How To Explain To Your Children The Reason Behind The Divorce
Your divorce or separation ordeal can be an agonizing time for your children. There are a million questions that flash across the tender mind of a child when his/her parents are parting ways, and he/she is left in the custody of any one of the two. And if these questions are left unanswered, your child might be left befuddled with the circumstances, and start forming negative opinions about your character. Such children often grow up, with a distorted mindset about the sanctity of the institution of marriage. However, if you choose to discuss the situation with your child openly and with a clarity of mind, he/she might be better equipped to deal with the painful ordeal.
Choose your timing wisely
The first and foremost thing to keep in mind when breaking the news to your child is the right timing. Avoid confusing your child with the uncertainty of your divorce before it has been finally decided upon. Also, remember that once your child comes face to face with the ugly truth, he/she would require you to be with him/her afterward, to offer him/her reassurances.
Break the news together
In the midst of the emotional turmoil and conflict, it might seem difficult to agree upon anything with your spouse. However, for your child’s sake, it is essential that you do the talking along with your partner, as a team. When your child hears the same story from both the parents together, it assures him/her that it is a mutual decision and allows reinforcement that they are still loved.

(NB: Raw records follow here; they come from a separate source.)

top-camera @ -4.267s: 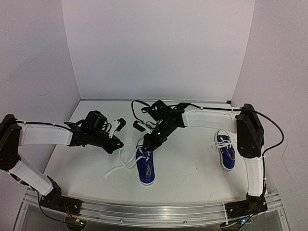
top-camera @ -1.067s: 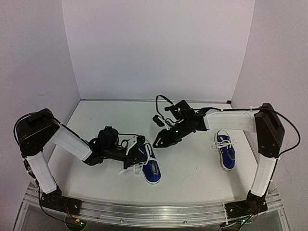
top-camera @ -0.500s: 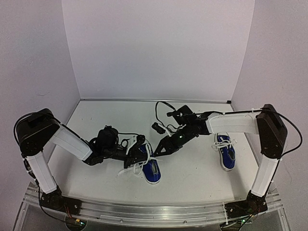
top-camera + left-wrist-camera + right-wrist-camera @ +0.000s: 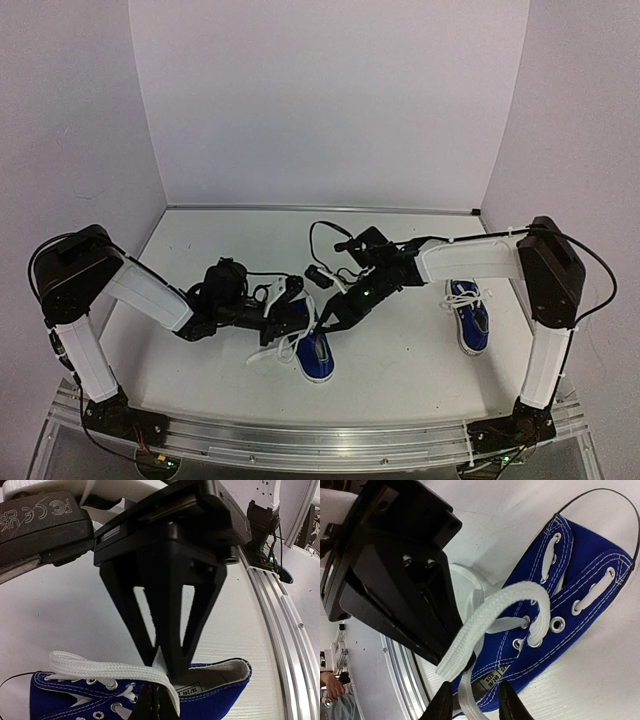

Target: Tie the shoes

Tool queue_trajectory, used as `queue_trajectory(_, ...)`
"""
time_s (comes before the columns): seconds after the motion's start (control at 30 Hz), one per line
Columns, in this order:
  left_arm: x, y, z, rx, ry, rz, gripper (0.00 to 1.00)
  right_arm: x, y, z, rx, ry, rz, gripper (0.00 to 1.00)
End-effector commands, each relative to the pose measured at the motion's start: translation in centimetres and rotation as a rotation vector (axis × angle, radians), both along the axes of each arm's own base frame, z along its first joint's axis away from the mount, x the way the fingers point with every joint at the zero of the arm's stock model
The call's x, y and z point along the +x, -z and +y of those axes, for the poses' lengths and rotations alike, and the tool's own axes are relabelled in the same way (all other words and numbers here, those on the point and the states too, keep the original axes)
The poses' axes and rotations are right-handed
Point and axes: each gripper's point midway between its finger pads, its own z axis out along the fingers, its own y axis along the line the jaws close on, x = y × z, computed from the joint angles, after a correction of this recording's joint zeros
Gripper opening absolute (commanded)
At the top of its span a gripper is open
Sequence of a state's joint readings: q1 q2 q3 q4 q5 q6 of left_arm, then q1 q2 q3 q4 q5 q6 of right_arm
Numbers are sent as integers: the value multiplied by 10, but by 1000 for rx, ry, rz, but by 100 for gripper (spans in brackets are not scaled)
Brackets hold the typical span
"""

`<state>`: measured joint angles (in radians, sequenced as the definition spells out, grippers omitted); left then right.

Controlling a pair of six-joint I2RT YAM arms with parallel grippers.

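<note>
since the earlier frame the right gripper has dropped onto the near shoe, mid-tabletop near the front edge. its jaws stand apart astride a loose strand. the left gripper is clamped on the lace. if the right jaws close off-centre they could miss the strand or drag the shoe. the far shoe sits by the right edge.

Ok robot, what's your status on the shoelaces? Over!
Left gripper shut on a white lace of the middle shoe. Right gripper open, straddling a lace strand beside it. No bow yet. Other shoe sits apart, right side.
</note>
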<state>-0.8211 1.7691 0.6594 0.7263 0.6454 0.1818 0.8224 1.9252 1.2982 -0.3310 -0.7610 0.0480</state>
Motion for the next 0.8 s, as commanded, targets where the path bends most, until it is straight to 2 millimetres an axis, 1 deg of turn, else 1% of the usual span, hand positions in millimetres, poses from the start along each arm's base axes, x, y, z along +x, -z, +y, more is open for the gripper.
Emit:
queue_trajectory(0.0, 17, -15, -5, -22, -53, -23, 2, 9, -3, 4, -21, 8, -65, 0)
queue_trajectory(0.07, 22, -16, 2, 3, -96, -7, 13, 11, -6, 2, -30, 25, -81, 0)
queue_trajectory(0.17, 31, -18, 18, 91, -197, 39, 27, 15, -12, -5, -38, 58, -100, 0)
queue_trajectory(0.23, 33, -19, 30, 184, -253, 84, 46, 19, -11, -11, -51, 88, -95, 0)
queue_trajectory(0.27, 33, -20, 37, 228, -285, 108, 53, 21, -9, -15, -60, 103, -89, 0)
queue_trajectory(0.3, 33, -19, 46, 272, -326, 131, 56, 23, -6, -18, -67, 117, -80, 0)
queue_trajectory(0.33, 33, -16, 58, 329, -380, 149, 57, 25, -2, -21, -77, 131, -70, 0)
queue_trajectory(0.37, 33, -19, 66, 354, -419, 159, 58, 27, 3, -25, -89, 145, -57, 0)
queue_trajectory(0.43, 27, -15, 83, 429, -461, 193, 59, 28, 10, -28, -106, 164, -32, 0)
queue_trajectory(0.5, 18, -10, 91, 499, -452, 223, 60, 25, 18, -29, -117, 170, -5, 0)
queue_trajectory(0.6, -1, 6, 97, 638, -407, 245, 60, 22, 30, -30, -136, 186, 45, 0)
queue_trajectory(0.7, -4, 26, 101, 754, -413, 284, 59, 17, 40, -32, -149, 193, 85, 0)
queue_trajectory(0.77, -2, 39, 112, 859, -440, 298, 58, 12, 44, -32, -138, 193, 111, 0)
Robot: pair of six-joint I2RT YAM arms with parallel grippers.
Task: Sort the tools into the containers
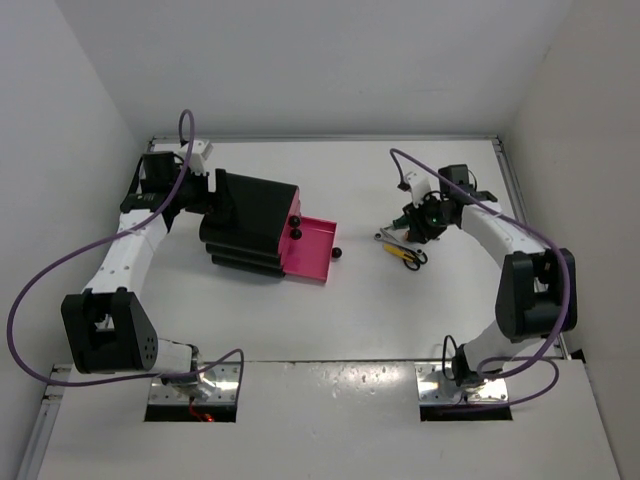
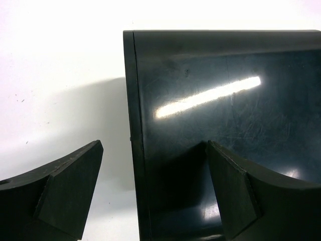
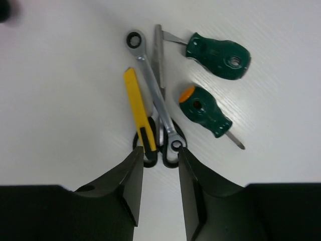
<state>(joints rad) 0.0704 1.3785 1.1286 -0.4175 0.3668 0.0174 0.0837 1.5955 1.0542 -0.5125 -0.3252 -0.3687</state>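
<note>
Two stubby screwdrivers with glossy green plastic handles, a plain green screwdriver and an orange-capped screwdriver, lie on the white table beside one slim silver metal wrench, which crosses one yellow-and-black pair of scissors. The right gripper is spread, its tips just at the scissors' loops. The left gripper, also spread, straddles an edge of the glossy black drawer unit; one magenta-pink drawer is pulled out

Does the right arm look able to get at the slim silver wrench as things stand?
Probably yes: the right gripper hangs open over one end of the uncovered slim silver wrench, though the yellow-and-black tool sits close beside it.
</note>
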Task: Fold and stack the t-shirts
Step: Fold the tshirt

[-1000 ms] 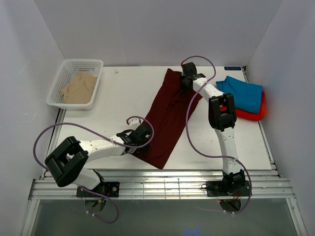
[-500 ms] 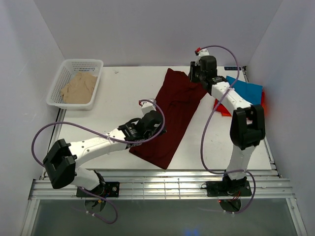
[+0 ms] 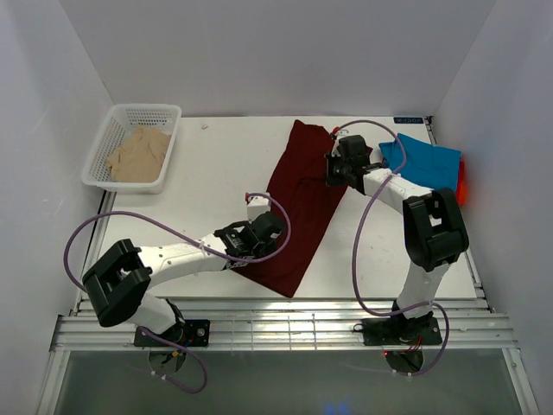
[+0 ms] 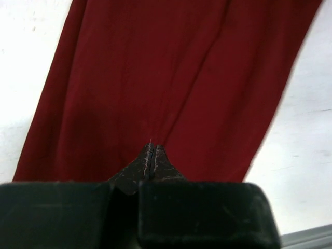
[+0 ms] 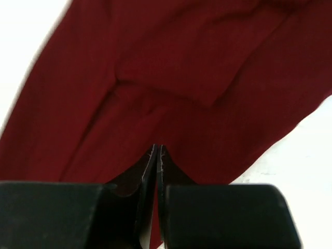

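The dark maroon t-shirt (image 3: 302, 186) lies as a long diagonal strip across the middle of the table. My left gripper (image 3: 272, 228) rests on its lower left part. In the left wrist view the gripper (image 4: 151, 147) is shut, and creases in the shirt (image 4: 155, 67) run into its tips. My right gripper (image 3: 335, 170) sits on the shirt's upper right edge. It is shut (image 5: 157, 147) over the cloth (image 5: 181, 62), with no cloth visible between the fingers. The teal-blue t-shirt (image 3: 423, 164) lies folded on the red-orange one (image 3: 460, 186) at the right. The beige t-shirt (image 3: 138, 154) is in the basket.
The white mesh basket (image 3: 130, 111) stands at the back left corner. White walls close in the table on three sides. A metal rail (image 3: 276, 328) runs along the near edge by the arm bases.
The right gripper lifted off the shirt's top end, opened briefly, then came down shut on the upper right edge. The left gripper swung inward onto the shirt, whose lower left edge shifted right.
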### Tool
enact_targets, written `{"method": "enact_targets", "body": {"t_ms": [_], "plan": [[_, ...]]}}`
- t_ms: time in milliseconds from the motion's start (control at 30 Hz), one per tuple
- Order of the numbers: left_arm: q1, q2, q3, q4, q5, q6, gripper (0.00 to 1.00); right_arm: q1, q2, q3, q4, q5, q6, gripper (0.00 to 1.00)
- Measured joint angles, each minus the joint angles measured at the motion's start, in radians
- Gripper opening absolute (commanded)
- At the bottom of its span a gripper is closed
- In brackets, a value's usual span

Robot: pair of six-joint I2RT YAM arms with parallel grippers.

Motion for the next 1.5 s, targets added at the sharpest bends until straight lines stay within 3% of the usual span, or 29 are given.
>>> {"method": "enact_targets", "body": {"t_ms": [267,500,1133,1367,1500], "plan": [[0.0,0.034,-0.074,0.042,0.025,0.002,0.0,0.01,0.074,-0.007,-0.007,-0.019,0.028,0.08],[-0.005,0.116,-0.102,0.09,0.068,-0.033,0.0,0.016,0.219,0.097,-0.053,-0.02,0.038,0.08],[-0.065,0.282,0.018,0.255,0.143,-0.085,0.0,0.028,0.58,0.711,-0.319,-0.012,0.04,0.08],[-0.075,0.266,0.123,0.123,0.144,-0.021,0.0,0.028,0.473,0.56,-0.307,0.033,0.025,0.25],[-0.079,0.179,0.216,0.068,0.097,0.021,0.0,0.026,0.383,0.497,-0.352,0.086,0.0,0.36]]}}
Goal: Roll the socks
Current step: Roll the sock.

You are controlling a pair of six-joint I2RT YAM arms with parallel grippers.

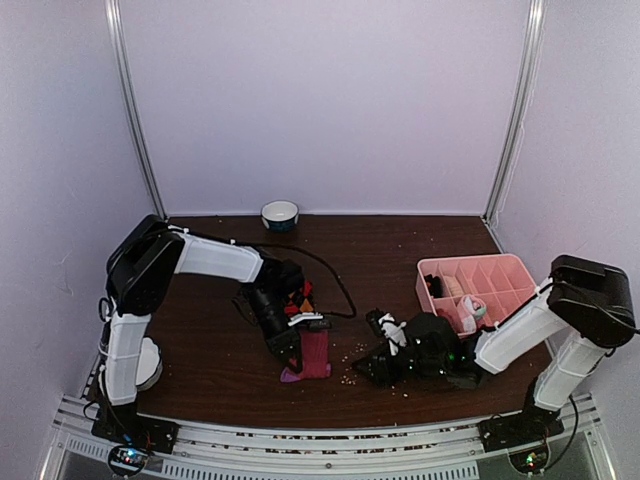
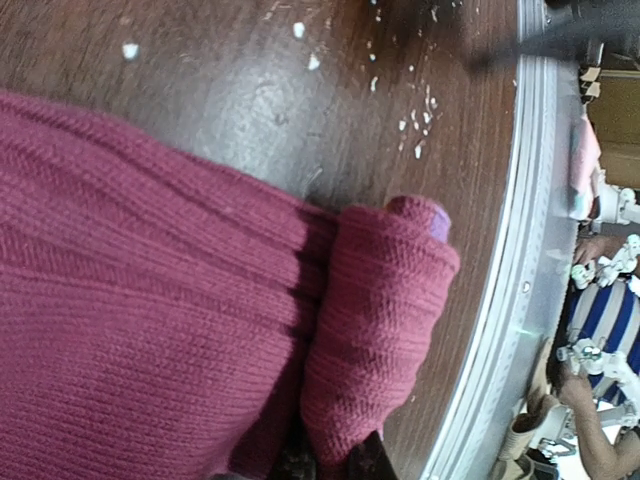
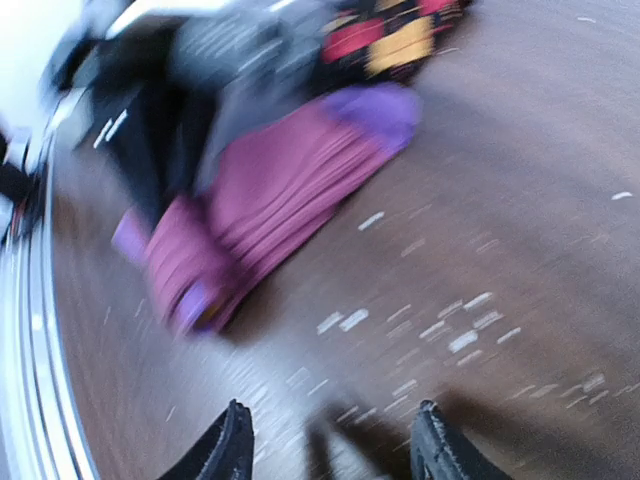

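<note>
Right gripper, jaws wide and empty, sits just right of the magenta sock; left gripper clamps its rolled near end; long axis runs near-to-far.

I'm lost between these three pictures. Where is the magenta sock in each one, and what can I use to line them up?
Top external: the magenta sock lies low in the picture, just left of centre.
Left wrist: it fills the left and middle, with its rolled end toward the right.
Right wrist: blurred, up and left of centre.
Shared landmark: the metal rail along the near edge, seen at the bottom, the right and the left in turn.
</note>
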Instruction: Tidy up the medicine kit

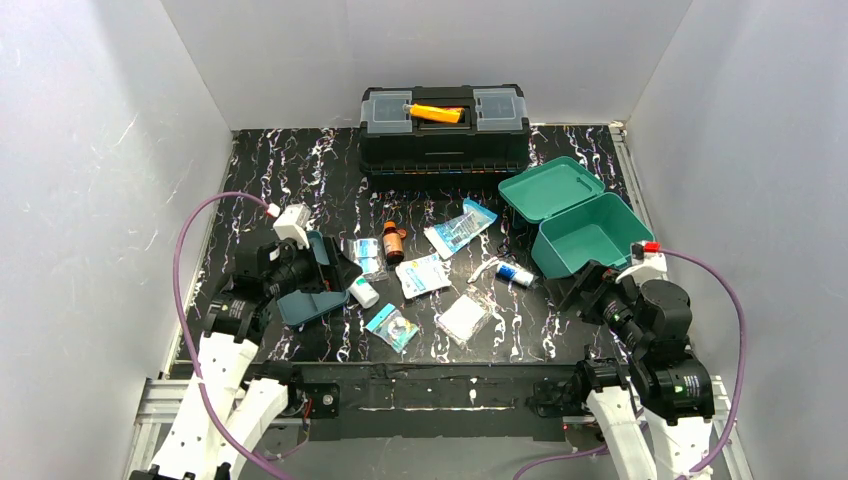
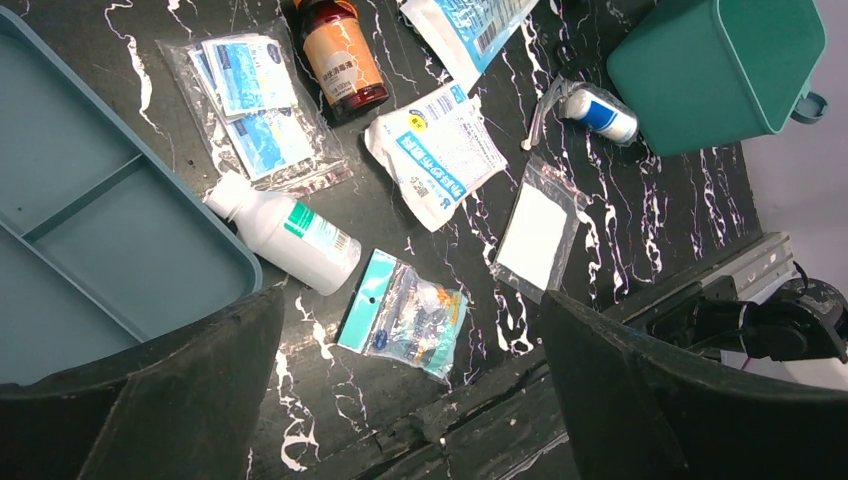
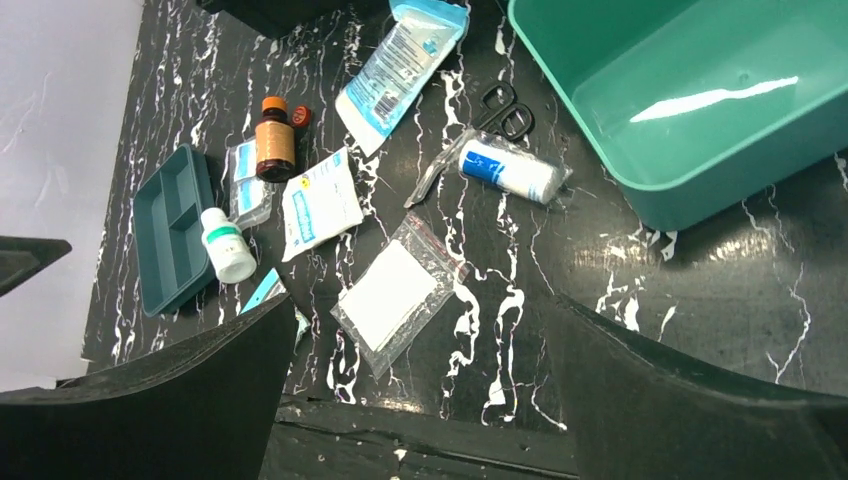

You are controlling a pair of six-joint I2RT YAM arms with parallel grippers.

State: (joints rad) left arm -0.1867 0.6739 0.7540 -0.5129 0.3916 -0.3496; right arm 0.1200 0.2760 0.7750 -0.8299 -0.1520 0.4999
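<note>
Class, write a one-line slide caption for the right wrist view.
Open right gripper near the empty green box; bandage roll, scissors, gauze bag and brown bottle lie on the table.

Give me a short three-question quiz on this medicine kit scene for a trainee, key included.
1. True or false: the medicine kit stands open with nothing inside.
2. Where is the divided tray? A) inside the kit B) lying outside it, near the left gripper C) leaning against a wall
3. Short answer: what does the right gripper hold?
Key: 1 true; 2 B; 3 nothing, its jaws are open.
</note>
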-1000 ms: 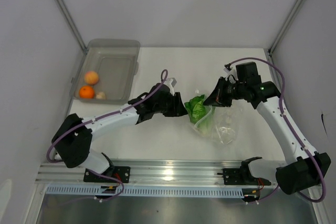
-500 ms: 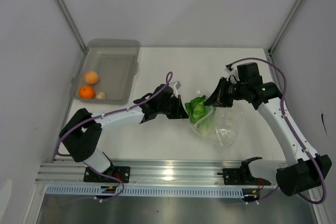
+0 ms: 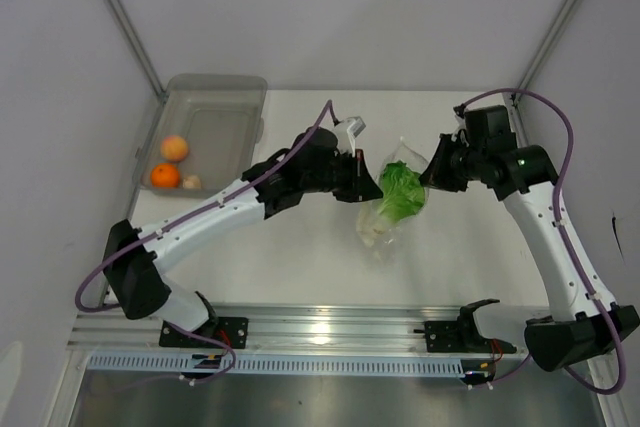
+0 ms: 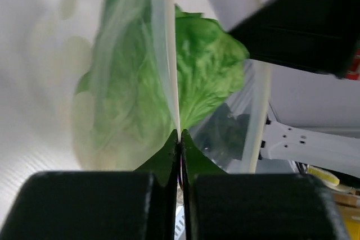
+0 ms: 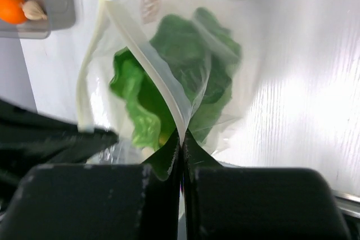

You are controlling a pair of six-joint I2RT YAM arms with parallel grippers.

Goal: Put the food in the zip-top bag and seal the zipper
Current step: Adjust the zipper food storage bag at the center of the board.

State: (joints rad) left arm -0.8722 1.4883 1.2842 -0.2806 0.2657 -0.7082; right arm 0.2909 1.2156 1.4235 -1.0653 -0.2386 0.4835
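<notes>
Nearest the arm bases, the bag (image 3: 388, 239) sags toward the table (image 3: 300, 257) with the pale base of the lettuce (image 3: 402, 193) low inside it. Whether its bottom rests on the surface or hangs just above it I cannot tell. The leafy end points up toward the mouth, green showing through the crinkled plastic in both wrist views. A little farther back the two arms meet over the bag. The left gripper (image 4: 180, 141) is clenched on one stretch of the pale zipper strip and the right gripper (image 5: 181, 141) is pinched tight on another, so the rim is strung between them with the mouth only narrowly parted. Farthest off, at the table's far left, the bin (image 3: 215, 84) holds the rest of the food: two orange fruits (image 3: 174, 148) and, just beside the nearer one, the beige lump (image 3: 191, 182). So the step in hand looks like the loading stage, with the lettuce bagged and three small items to go, and sealing is a long way off. The next move probably calls for one arm to let go and reach into the bin — the left, being closer — while the right holds its side of the rim high enough that the mouth stays open and the lettuce does not tip out.
</notes>
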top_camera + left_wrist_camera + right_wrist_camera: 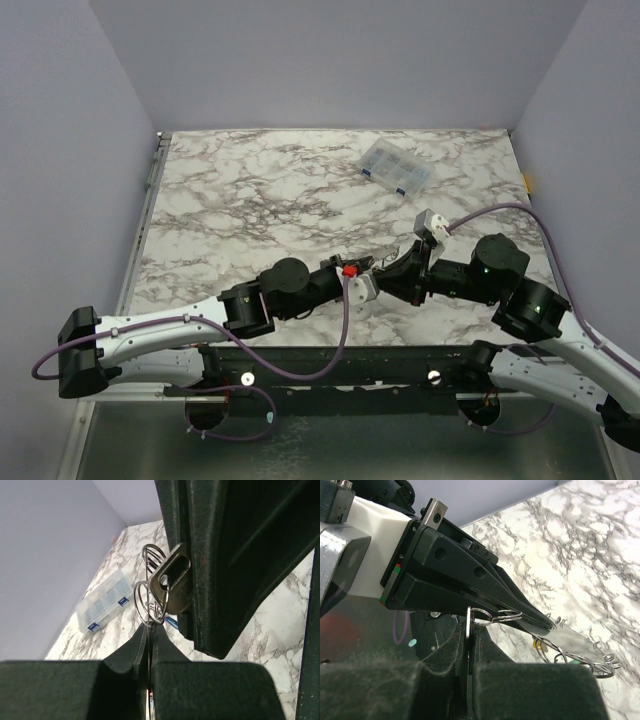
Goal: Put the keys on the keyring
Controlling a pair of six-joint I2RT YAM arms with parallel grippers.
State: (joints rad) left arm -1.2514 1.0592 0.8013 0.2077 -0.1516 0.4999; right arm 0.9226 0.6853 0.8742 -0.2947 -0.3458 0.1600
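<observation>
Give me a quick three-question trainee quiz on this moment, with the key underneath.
1. True or false: the clear box lies on the far half of the table.
2. What does the right gripper pinch? A) the silver key B) the box C) nothing
3. Fill in: the left gripper is shut on a thin wire ____.
Key: 1 true; 2 A; 3 ring.

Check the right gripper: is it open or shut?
Shut. The right gripper has its fingers pressed together on the thin edge of a silver key, with no gap showing between them.
</observation>
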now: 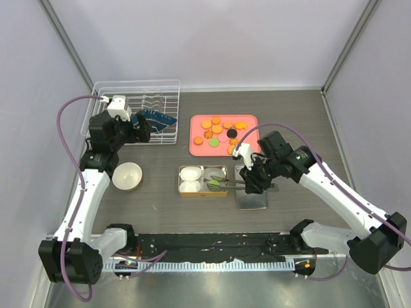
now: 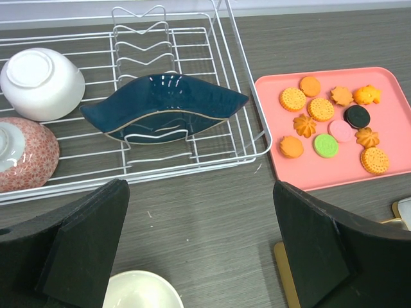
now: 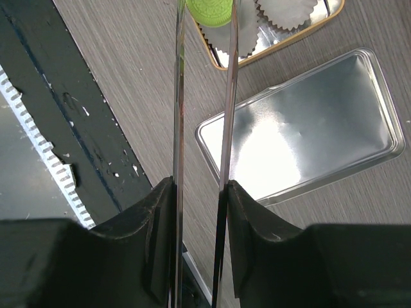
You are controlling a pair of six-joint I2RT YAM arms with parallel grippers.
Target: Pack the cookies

Assure him/her that it is not his/her fault
More often than not, children end up taking the blame of their parent’s separation, on themselves. The child might think that his/her parents are separating because he/she did not do well in school or because he/she misbehaved. It is your responsibility to clear his/her mind of any such negativity and explain to him/her that your divorce is an adult decision that does not involve him/her in any way.
Spare your child the intricacies of your divorce
It is best not to display your disagreements in front of your child. You might be having a thousand problems with your spouse and probably a million reasons to stay away from him/her. However, it is in your child’s best interest, not to reveal every single detail of your conflicts to him/her. Calling your spouse names or arguing with them in front of your child would end up destroying their image in his/her eyes.
The most important thing to keep in mind is that all your child need in this heart-breaking time is a genuine reassurance and a consistency of the routine he/she relies on.